[Opening Provided material section]
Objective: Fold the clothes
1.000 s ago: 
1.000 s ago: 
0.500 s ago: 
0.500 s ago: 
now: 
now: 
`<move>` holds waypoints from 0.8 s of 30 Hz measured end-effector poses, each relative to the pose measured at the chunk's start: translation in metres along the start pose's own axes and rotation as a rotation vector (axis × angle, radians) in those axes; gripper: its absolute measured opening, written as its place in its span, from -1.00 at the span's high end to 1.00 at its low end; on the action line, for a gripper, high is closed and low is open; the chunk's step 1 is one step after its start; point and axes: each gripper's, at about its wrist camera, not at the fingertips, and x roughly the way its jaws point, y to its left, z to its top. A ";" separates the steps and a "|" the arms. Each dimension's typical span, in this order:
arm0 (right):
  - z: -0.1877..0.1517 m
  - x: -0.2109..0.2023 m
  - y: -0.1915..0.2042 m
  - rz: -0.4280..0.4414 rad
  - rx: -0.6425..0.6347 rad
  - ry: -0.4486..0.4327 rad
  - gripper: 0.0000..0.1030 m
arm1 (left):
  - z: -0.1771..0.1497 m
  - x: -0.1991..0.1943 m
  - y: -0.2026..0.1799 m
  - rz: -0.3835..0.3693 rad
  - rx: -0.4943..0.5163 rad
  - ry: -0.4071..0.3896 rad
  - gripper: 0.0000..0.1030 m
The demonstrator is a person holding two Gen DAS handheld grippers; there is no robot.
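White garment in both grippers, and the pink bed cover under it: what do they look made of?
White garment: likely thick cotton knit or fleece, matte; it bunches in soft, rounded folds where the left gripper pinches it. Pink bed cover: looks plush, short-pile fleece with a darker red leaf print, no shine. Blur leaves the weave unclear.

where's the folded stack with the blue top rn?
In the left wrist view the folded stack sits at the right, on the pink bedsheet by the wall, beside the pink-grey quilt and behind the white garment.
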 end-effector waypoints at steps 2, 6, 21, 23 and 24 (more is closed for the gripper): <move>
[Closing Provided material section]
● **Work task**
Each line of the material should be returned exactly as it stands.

● **Task output**
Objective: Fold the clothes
1.000 s ago: 
1.000 s ago: 
0.500 s ago: 
0.500 s ago: 
now: 
now: 
`<move>` holds waypoints from 0.8 s of 30 Hz measured end-effector poses, each relative to the pose measured at the chunk's start: translation in metres along the start pose's own axes and rotation as a rotation vector (axis × angle, radians) in those axes; gripper: its absolute measured opening, written as its place in its span, from -1.00 at the span's high end to 1.00 at its low end; on the action line, for a gripper, high is closed and low is open; the chunk's step 1 is one step after its start; point and axes: each gripper's, at about its wrist camera, not at the fingertips, and x roughly the way its jaws point, y to its left, z to its top. A ";" separates the steps and a "|" the arms. Each dimension's typical span, in this order:
arm0 (right):
  - z: -0.1877..0.1517 m
  - x: -0.2109..0.2023 m
  - y: -0.1915..0.2042 m
  - rz: -0.4280..0.4414 rad
  - rx: -0.6425..0.6347 rad
  - ry: -0.4486..0.4327 rad
  - gripper: 0.0000..0.1030 m
arm1 (left):
  - z: -0.1771..0.1497 m
  - x: -0.1991..0.1943 m
  - y: -0.2026..0.1799 m
  - rz: -0.3835..0.3693 rad
  - rx: -0.4943..0.5163 rad
  - ry: -0.4071..0.3896 rad
  - gripper: 0.0000..0.1030 m
The demonstrator is a person holding two Gen DAS handheld grippers; there is no robot.
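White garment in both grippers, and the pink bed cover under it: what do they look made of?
White garment: likely thick cotton knit or fleece, matte; it bunches in soft, rounded folds where the left gripper pinches it. Pink bed cover: looks plush, short-pile fleece with a darker red leaf print, no shine. Blur leaves the weave unclear.

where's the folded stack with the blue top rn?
In the left wrist view the folded stack sits at the right, on the pink bedsheet by the wall, beside the pink-grey quilt and behind the white garment.
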 end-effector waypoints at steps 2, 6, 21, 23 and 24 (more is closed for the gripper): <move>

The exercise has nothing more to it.